Wensveen's Blog

March 12, 2013

Batch converting a directory of FLAC files to MP3

Filed under: Uncategorized — Tags: , , , , , — wensveen @ 12:35 am

Just a quick one, because it took me a while to get the command right. Hope it helps someone out there with a similar problem. I’m using Debian unstable with (unofficial) deb-multimedia repositories enabled.

The magic command I use is:


find . -name "*.flac" -print0 | xargs -0 -n 1 basename -s ".flac" | xargs -n 1 -I % ffmpeg -i %.flac -ab 196k %.mp3

The 1st command of course finds the input files. The 2nd turns filename.flac into filename. The last command runs ffmpeg on all flac files to convert it to mp3 files (at 196kbps).
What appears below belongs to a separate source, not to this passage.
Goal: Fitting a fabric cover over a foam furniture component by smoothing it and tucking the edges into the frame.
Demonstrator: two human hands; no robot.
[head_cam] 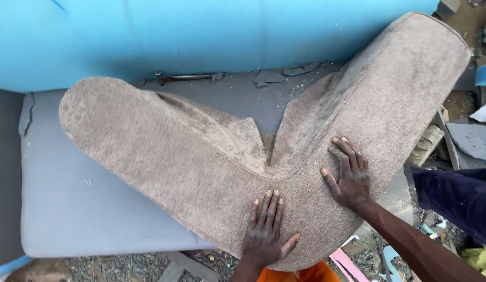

If you’re running a version of ffmpeg that can’t encode mp3 files (because of format / patent restrictions), you’ll have to pipe the output from ffmpeg into lame or some other mp3 encoder.

Enjoy!

November 17, 2012

Reboot to Windows from Linux

Filed under: Uncategorized — Tags: , , , — wensveen @ 1:23 am

I, like many others, have a dual-boot system. I run Debian (unstable / sid) as my primary OS, and Windows 7 when I play games. Hopefully Steam coming to Linux means that I won’t have to reboot anymore, but for the moment I do.

Of course, it’s not really hard to reboot your system and then choose the correct option in th GRUB menu, but it does mean you have to stay around to prevent GRUB from booting the default OS, instead of walking to the kitchen to get a cup of coffee / tea  / [insert beverage of choice here]. Well, there’s a solution for that, a command called grub-reboot. For example:

sudo grub-reboot 6

This will set the 7th entry in the list of OSes as the default for one boot (it’s a 0-based index). Then reboot, et voila! You still have to know which entry to boot, of course, but you can just count it once and remember. Right? Well, it’s not always that simple.

The problem is that sometimes a new Linux kernel is installed and the old one is kept, to be able to reboot safely when the new kernel doesn’t work (which has actually never happened to me, but is a possibility when running Debian unstable). In that case, you might need to reboot to a different entry. Besides that, I wanted to have a nice icon to click on, that would set the grub entry and reboot me in one simple step.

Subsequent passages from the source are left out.